Segment Start: Data in this exercise

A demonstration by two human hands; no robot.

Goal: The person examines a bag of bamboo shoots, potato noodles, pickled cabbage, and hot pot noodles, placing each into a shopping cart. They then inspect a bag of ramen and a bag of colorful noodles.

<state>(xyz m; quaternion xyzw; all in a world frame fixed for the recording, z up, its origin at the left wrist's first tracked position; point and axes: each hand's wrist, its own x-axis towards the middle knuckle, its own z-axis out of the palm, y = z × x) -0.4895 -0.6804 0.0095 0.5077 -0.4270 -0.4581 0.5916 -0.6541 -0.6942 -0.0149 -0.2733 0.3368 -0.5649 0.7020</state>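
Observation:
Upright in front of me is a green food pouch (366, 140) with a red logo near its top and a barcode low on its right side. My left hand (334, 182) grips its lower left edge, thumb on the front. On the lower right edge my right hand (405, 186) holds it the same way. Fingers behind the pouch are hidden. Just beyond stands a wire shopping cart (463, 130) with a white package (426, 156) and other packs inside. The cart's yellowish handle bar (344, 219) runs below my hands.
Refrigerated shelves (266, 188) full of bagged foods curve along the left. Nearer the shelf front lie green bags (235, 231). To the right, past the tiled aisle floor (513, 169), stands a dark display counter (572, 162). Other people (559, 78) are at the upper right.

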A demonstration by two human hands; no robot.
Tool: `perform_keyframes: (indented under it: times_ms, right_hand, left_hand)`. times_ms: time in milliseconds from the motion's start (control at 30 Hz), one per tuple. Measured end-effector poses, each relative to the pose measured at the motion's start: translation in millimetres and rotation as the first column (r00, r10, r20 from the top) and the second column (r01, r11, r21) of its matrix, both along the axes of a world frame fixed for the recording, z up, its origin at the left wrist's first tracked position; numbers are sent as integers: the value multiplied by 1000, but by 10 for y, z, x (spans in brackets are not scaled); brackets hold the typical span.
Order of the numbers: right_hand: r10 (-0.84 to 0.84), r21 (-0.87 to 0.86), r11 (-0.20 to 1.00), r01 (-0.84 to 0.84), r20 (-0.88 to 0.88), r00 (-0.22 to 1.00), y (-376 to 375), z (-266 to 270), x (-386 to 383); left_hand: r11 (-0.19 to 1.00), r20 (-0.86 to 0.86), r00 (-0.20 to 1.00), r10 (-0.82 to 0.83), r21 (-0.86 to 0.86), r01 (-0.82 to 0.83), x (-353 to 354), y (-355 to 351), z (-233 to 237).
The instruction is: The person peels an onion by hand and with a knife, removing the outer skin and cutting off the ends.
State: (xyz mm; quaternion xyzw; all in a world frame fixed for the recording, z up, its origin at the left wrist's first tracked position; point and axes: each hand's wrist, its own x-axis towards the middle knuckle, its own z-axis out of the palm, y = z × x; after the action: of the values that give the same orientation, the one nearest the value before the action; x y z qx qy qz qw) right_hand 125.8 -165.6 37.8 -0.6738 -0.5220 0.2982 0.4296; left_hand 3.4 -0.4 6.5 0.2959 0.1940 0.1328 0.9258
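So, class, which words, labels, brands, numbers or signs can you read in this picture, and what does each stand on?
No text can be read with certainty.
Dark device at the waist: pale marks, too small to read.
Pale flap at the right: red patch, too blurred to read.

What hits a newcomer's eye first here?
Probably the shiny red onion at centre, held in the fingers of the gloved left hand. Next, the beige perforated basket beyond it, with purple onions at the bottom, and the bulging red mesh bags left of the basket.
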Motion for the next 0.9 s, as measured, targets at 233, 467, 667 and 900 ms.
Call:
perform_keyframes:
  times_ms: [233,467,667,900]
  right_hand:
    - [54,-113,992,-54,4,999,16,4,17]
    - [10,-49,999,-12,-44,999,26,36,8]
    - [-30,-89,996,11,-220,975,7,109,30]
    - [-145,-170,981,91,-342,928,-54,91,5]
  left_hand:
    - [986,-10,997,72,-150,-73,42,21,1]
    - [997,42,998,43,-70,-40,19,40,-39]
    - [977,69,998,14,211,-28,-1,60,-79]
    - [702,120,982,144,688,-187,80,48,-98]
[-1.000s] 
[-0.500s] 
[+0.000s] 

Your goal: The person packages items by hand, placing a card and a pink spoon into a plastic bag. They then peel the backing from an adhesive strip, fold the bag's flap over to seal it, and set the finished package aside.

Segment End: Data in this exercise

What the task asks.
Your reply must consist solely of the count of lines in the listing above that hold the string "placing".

Finished task.
2